ASSIGNED TASK - Return only the stretch of the material below that begins with the line containing "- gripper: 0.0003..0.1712" and ends with the line containing "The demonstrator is", exactly; both of those lines belong to it.

DATA BLOCK -
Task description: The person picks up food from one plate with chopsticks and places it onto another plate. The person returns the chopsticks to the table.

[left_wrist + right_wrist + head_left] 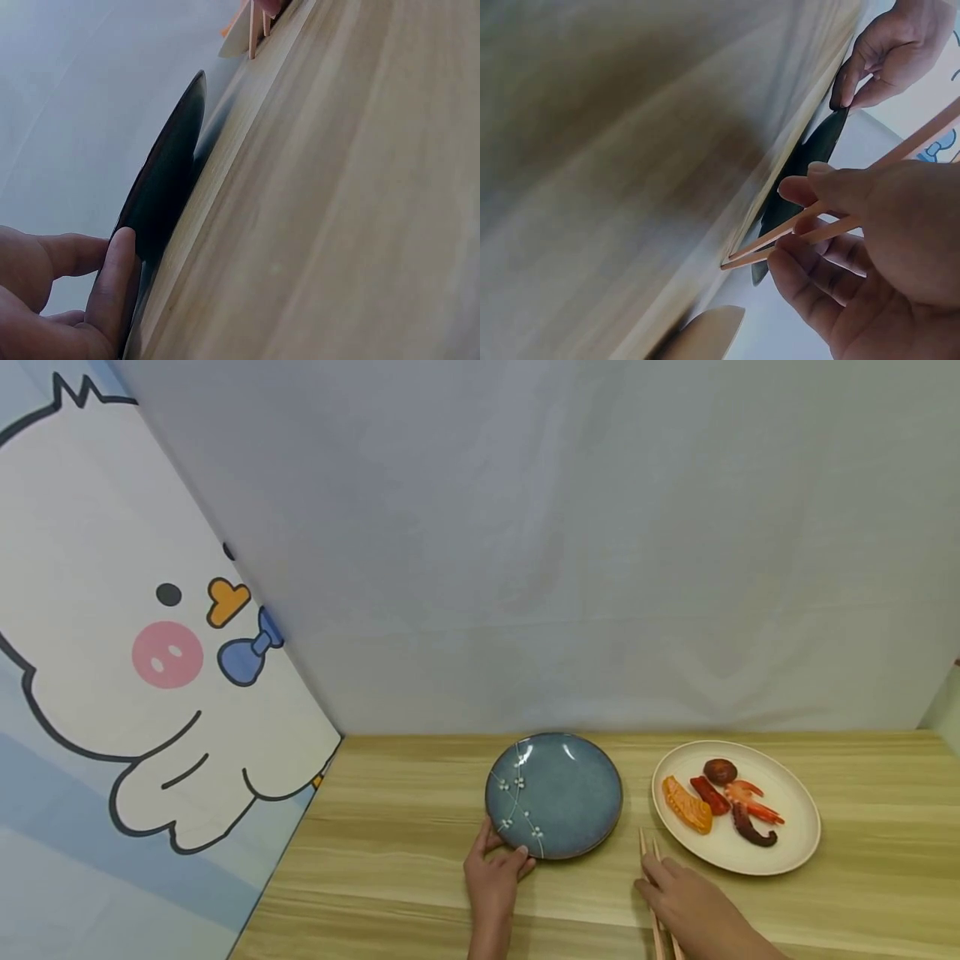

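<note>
My left hand [493, 877] pinches the near-left rim of a round blue plate [573, 802] with white blossom sprigs. In the left wrist view, fingers lie on both sides of the plate's [161, 180] edge. My right hand [693, 902] holds a pair of wooden chopsticks [772, 234] between thumb and fingers. Their tips are close together, near the tabletop between the two plates, with nothing between them. A cream plate [795, 802] stands just beyond that hand. It bears an orange fish slice [686, 806], a red piece [709, 796], a brown round piece [720, 771], a crab-claw-like piece [750, 800] and a dark tentacle [752, 828].
Both plates are on a wood-grain table [375, 860], near its back edge. A pale grey curtain [562, 543] hangs behind it. On the left is a cloth [90, 693] printed with a white cartoon bird.
</note>
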`<move>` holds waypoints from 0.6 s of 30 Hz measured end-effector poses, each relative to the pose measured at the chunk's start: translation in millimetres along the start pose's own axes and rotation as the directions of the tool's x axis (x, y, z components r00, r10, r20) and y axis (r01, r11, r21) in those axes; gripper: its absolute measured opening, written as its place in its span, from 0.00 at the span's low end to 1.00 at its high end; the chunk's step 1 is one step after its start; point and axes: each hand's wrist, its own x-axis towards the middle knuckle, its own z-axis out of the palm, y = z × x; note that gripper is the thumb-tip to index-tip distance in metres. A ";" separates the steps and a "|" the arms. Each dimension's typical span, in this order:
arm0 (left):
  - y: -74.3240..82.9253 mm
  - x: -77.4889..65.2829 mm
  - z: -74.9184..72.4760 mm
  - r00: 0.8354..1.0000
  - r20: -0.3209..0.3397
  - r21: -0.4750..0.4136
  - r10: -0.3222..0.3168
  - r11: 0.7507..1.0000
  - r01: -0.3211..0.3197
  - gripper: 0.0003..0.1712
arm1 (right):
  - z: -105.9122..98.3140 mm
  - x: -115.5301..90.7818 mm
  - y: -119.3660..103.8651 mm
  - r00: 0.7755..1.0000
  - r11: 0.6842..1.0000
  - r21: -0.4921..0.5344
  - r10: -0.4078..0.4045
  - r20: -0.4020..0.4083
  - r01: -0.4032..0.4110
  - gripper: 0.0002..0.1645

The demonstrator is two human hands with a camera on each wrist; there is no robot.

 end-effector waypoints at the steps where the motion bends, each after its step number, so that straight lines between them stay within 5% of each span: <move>1: 0.4 0.0 -0.1 1.000 0.001 -0.001 0.000 1.000 0.000 0.50 | 0.2 0.5 -0.4 1.000 1.000 -0.005 -0.003 -0.001 0.003 0.27; 18: 1.6 -0.4 -1.6 1.000 0.009 0.005 -0.005 1.000 0.005 0.50 | 1.3 7.9 -8.5 0.996 0.991 -0.109 -0.069 0.054 0.075 0.21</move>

FINISHED EXERCISE -
  - gripper: 0.0003..0.1712
arm1 (right):
  - z: -105.9122..98.3140 mm
  - x: -115.5301..90.7818 mm
  - y: -119.3660..103.8651 mm
  - r00: 0.7755..1.0000
  - r11: 0.6842..1.0000
  - r21: -0.4921..0.5344
  - r10: -0.4078..0.4045
  - r20: -0.4020..0.4083
  - r01: -0.4032..0.4110
  - gripper: 0.0002..0.1645

The demonstrator is two human hands with a camera on each wrist; there is no robot.

There is nothing more to the output.